Mark told me he can't imagine any commercial LLM making extensive use of this data due to obvious privacy concerns. However, an intelligence agency, like the NSA or CIA, might be able to. In any case, his estimate for the total content generated by humans is gigantic (see Table 9).
Table 9: Estimation of tokens generated by humans. Source: Mark Cummins.
If this data were digitized or funneled into AI training, there would be no limit to the content available. However, this is not the reality. Current LLMs are trained with 15 trillion public tokens. With significant effort, we might expand to 25 or 30 trillion, but not much more.
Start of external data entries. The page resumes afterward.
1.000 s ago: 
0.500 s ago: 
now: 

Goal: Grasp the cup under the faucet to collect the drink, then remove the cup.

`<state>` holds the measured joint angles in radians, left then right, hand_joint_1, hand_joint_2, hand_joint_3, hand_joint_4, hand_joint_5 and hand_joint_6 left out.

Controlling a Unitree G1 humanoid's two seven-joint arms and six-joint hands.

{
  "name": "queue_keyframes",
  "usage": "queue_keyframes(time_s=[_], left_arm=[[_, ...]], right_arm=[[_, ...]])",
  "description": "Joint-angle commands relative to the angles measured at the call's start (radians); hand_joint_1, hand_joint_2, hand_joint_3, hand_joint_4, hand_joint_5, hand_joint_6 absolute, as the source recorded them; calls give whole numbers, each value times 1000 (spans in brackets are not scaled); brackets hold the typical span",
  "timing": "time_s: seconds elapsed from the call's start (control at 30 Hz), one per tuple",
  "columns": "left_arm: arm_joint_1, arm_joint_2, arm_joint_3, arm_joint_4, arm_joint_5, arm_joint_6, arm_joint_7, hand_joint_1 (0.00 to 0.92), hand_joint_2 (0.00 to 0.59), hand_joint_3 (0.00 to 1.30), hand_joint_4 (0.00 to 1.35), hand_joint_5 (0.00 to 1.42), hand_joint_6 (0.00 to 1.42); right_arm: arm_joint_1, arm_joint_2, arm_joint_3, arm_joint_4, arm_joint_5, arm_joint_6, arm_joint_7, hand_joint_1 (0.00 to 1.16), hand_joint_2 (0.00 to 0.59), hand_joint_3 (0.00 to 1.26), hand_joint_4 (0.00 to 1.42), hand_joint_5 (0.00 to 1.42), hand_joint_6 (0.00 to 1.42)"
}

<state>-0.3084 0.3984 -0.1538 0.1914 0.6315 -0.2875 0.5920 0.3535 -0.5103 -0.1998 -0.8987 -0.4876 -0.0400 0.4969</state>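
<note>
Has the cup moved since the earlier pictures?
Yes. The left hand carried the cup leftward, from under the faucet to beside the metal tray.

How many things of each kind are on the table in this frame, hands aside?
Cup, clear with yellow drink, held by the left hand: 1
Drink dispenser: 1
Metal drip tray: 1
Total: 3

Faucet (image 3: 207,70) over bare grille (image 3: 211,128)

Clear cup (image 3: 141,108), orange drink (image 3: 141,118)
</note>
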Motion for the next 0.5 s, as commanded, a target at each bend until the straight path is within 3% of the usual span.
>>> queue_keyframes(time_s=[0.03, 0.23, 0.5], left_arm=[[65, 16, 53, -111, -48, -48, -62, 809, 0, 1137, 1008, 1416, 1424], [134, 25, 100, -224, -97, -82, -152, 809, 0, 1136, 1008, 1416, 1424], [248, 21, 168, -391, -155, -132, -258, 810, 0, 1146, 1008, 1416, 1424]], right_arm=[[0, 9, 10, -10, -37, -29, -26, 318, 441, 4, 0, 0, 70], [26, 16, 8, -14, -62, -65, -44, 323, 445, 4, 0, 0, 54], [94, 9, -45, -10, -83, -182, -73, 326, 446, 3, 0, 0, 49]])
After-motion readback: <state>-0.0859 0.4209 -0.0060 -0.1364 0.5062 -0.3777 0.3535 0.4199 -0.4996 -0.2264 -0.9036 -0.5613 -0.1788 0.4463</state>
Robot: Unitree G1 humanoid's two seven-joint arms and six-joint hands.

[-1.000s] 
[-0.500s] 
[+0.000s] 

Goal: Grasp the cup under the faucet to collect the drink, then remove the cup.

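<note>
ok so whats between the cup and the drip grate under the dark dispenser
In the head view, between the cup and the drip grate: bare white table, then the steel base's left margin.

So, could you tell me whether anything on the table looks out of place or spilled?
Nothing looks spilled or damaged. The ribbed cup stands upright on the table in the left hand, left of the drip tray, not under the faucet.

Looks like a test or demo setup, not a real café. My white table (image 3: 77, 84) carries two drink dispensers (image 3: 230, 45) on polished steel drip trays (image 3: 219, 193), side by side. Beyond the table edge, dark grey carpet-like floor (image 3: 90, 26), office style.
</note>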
Including non-English data, we could reach 60 trillion tokens. This seems to be the maximum limit of available content.
Private data is much larger than the public data currently used. Facebook posts exceed 140 trillion tokens, Google has about 300 trillion tokens in Gmail, and all private data combined can generate 2,000 trillion tokens. It is possible to develop privacy-preserving techniques that allow training public models on private data, but the potential consequences of an error are so great that I cannot imagine this happening, at least in the short term.
To conclude, we have 15 trillion tokens available right now. Even with a massive effort, there is at most 2 to 4 times more content available in public data. Historically, the jump between each model generation required 10 times more training data. Therefore, new ideas to "feed" AI learning will be needed soon. Is it a snooker or not?